» Task objective: Retype the whole listing below precisely.

» Stored data:

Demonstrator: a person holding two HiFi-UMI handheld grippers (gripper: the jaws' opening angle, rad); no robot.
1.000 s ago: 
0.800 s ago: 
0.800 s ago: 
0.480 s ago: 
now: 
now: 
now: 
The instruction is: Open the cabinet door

» Solution for this problem:
Demonstrator: a person holding two HiFi-UMI handheld grippers (gripper: the jaws' opening angle, rad); no robot.
1.000 s ago: 
0.800 s ago: 
0.800 s ago: 
0.480 s ago: 
now: 
now: 
now: 
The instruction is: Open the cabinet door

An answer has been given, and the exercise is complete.